保育施設再編に5.1億円 大曲小学校解体に工事費(宮城県 東松島市 26年度予算案)
[2026/2/5 宮城版]
東松島市の2026年度予算案が明らかになった。一般会計は前年度と同規模の214億4400万円とする。普通建設事業費は前年度比37.3%減の21億0634万円。主な事業費は、公立保育所再編事業の就学前教育・保育施設整備交付金に5億1669万円、大曲小学校の西校舎解体工事費に1億2400万円を盛り込むなどした。
公立保育所の再編事業は、赤井南保育所と赤井北保育所の統合・民営化や、のびる幼稚園の認定こども園化に必要な交付金を予算措置した。
赤井南保育所と赤井北保育所は、ウェルネス保育園赤井と統廃合する計画。市によると、ウェルネス保育園赤井の定員を現在の75人から188人に増やして幼保連携型認定こども園とするため、同園の隣接地に園舎を増築してもらう。26年度に工事を進め、27年4月の開園を予定している。
同園は社会福祉法人タイケン福祉会(埼玉県志木市)が運営しており、こども園になった後も同法人が運営する見通し。
のびる幼稚園は学校法人寶國寺学園(事務局・多賀城市)が運営している。同学園は26年度に園舎の工事を行い、27年4月に認定こども園としてスタートする予定。
大曲小学校の西校舎はRC造3階建て延べ1295平方mの規模。同校では新しい校舎の新築工事を進めており、こちらが完成した後に西校舎を解体撤去する。
一般会計はこのほか、月浜漁港の整備工事費に8900万円、道地地区コミュニティ供用施設の大規模改修工事費に8640万円、市営住宅(北浦アパート)の解体工事費に1億4300万円、学校給食センターの照明器具改修工事費に2960万円、矢本駅周辺地区の都市再生整備工事費に1億5400万円、都市公園バリアフリー化対策工事費に6100万円を充てるなどした。

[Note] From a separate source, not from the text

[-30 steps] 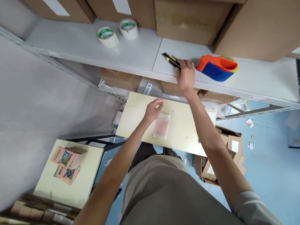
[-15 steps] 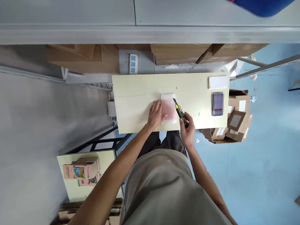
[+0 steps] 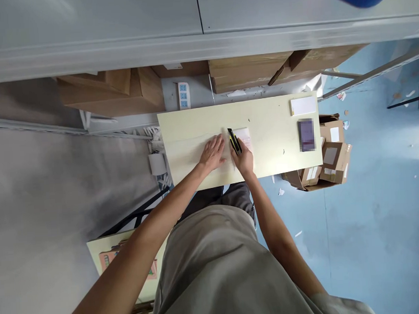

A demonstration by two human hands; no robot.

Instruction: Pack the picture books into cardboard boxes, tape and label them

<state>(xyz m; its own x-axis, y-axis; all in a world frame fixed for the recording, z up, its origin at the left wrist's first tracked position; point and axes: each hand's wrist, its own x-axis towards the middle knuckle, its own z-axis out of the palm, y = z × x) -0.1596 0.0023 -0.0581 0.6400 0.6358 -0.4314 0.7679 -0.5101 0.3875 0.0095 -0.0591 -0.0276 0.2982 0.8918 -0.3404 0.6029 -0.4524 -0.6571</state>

道路関係では、道路新設改良事業(防衛9条事業)の道路改良舗装工事費に8900万円、道路新設改良事業(社会資本整備総合交付金)の調査測量設計業務委託費に7700万円、赤井堀西4号線の改良舗装工事費に4500万円、東赤井104号線他の点字誘導ブロック設置工事費に1000万円を計上。
防災対策整備事業では、津波避難道路の整備工事費に7455万円と、避難路道路整備工事の調査測量設計業務委託費に3239万円を措置した。

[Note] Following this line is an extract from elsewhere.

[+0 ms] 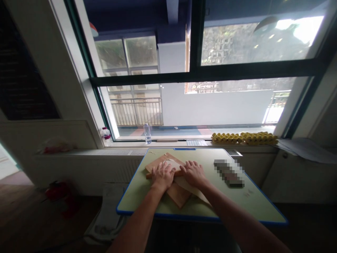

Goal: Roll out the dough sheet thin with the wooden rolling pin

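Note:
A wooden rolling pin [179,173] lies across a square wooden board [177,195], over a pale sheet of dough [170,162]. My left hand [162,175] rests on the pin's left part, fingers spread and stretched forward over it. On the right part lies my right hand [194,173], palm down, its fingers also extended rather than wrapped round. The pin's left end sticks out past my left hand; its right end is hidden under my right hand. Part of the dough hangs towards me past the board's right side, partly behind my right forearm.
The light green table [259,208] has a blue rim. A pixelated dark object [231,174] lies on its right. Along the windowsill stand a clear bottle [147,134], a bottle with a red cap [106,135] and yellow egg trays [243,138]. Papers [306,149] lie at the far right.

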Demonstrator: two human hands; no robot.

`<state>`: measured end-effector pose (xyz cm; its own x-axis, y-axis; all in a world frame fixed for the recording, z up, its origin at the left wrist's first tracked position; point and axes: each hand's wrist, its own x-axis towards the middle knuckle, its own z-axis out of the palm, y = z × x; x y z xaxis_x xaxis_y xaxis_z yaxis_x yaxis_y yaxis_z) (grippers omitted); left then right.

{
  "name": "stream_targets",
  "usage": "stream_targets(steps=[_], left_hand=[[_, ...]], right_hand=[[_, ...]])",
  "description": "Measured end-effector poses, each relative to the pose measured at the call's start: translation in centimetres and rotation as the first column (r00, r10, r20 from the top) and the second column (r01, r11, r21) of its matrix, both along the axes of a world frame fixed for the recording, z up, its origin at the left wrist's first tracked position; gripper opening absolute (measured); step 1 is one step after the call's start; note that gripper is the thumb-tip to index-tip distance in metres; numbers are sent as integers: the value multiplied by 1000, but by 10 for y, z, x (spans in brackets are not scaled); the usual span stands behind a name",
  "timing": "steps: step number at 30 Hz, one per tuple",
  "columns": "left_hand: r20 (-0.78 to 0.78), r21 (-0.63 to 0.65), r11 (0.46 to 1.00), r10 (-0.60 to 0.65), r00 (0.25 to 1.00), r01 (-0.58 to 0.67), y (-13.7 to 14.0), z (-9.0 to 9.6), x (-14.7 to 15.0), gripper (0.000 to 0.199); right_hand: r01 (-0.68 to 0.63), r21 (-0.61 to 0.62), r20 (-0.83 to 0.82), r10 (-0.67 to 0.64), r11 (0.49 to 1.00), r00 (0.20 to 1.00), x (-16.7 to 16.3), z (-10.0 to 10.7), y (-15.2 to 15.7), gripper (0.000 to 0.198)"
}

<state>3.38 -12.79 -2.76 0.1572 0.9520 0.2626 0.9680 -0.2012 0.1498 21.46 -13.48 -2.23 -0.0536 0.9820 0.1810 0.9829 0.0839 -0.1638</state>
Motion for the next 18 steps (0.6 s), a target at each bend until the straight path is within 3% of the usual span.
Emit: stream_targets(steps=[4, 11, 15, 18], left_hand=[[-16, -68, 997, 31, 999, -32, 19, 8, 3, 58], [-3, -115, 992, 51, 999, -51, 68, 8, 4, 61], [30, -186, 980, 76, 997, -69, 84, 10, 4, 63], [25, -200, 978, 64, 998, -57, 83, 12, 4, 64]], right_hand=[[-64, -58, 72, 68, 996, 995, 2, 6, 22, 57], [-63, -145, 58, 72, 988, 996, 8, 6, 74, 57], [-129, -168, 80, 144, 977, 986, 10, 7, 92, 55], [-53, -198, 21, 58, 979, 998, 9, 6, 95, 62]])
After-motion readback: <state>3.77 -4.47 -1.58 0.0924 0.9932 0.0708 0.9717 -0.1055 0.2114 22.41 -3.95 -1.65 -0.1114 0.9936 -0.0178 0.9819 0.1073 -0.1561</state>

補助金関係では、地域脱炭素移行・再エネ推進補助金に1億3333万円、太陽光発電設備等設置補助金に8332万円を確保する。
建設改良費が5.3倍 下水道事業会計案
同市の26年度下水道事業会計予算案は、資本的支出の建設改良費に前年度の約5.3倍の2億9739万円を計上した。大曲処理分区の管渠工事費に2億2000万円を充てたことが大幅増の要因。

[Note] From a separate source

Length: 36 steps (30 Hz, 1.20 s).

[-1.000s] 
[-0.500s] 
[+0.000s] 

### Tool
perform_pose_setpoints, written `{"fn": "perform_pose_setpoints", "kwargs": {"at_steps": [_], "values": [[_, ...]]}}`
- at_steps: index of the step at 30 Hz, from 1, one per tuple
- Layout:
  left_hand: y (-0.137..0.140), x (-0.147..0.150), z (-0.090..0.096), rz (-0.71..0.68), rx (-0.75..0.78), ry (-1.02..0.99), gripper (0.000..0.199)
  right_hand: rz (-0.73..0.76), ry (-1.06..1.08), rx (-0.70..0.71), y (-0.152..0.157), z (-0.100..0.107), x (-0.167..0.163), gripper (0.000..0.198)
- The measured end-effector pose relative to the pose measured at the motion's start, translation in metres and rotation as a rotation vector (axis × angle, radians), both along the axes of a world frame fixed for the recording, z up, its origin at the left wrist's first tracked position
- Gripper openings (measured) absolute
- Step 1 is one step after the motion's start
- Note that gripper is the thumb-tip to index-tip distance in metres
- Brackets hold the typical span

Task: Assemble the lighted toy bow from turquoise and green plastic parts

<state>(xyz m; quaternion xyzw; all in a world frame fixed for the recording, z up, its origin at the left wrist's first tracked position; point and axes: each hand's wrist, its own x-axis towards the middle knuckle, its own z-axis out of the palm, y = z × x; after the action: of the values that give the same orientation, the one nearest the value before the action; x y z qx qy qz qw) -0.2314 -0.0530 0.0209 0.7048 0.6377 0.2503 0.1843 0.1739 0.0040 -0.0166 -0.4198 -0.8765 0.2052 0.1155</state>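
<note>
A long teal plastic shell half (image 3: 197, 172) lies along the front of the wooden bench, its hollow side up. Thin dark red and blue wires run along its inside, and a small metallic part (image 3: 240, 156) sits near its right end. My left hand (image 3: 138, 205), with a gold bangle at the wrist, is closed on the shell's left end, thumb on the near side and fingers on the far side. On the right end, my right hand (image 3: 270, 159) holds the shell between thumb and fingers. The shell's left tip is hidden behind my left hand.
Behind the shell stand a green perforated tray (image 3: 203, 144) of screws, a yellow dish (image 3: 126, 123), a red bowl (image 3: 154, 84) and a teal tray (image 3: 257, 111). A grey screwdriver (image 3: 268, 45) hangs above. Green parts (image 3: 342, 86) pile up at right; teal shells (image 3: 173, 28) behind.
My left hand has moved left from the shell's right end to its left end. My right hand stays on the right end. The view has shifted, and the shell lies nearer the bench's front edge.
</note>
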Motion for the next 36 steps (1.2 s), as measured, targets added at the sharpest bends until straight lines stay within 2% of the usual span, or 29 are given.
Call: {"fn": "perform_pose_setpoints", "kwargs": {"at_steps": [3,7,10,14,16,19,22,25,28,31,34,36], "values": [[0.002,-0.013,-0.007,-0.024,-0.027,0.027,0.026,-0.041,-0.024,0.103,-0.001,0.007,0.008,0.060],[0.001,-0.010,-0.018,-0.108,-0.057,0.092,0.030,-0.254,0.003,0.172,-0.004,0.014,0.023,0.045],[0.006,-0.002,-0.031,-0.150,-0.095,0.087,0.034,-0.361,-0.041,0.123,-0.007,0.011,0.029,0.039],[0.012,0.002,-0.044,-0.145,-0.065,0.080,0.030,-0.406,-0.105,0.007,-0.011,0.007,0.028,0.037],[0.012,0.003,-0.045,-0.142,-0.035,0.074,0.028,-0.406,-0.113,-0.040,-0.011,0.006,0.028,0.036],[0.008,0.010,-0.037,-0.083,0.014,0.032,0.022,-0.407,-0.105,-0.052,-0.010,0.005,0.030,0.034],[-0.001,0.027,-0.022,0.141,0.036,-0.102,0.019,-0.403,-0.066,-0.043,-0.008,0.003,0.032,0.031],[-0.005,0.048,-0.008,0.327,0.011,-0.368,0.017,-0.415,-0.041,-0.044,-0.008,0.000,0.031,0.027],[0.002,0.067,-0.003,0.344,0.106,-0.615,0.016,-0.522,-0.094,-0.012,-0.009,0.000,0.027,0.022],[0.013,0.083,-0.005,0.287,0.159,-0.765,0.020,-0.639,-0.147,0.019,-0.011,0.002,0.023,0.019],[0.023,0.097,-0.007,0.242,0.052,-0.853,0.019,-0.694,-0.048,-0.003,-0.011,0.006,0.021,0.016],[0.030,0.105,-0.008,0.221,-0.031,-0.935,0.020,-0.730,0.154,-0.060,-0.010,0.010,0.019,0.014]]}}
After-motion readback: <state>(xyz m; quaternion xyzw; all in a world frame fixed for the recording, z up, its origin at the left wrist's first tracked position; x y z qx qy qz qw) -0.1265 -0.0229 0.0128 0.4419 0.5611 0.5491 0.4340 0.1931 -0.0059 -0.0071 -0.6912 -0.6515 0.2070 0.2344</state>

大曲処理分区は下水道が未普及となっている場所があるため、26年度に延長約350m区間の管渠整備工事を発注する予定。管径は150~200mmとなる。
建設改良費以外では、汚水管渠費としてウォーターPPP導入可能性調査業務委託費に2200万円、流域関連公共下水道管路施設点検調査業務委託費に4400万円、流域関連公共下水道実施計画策定業務委託費に1650万円を盛り込むなどした。
予算案は10日開会の市議会2月定例会に提出する。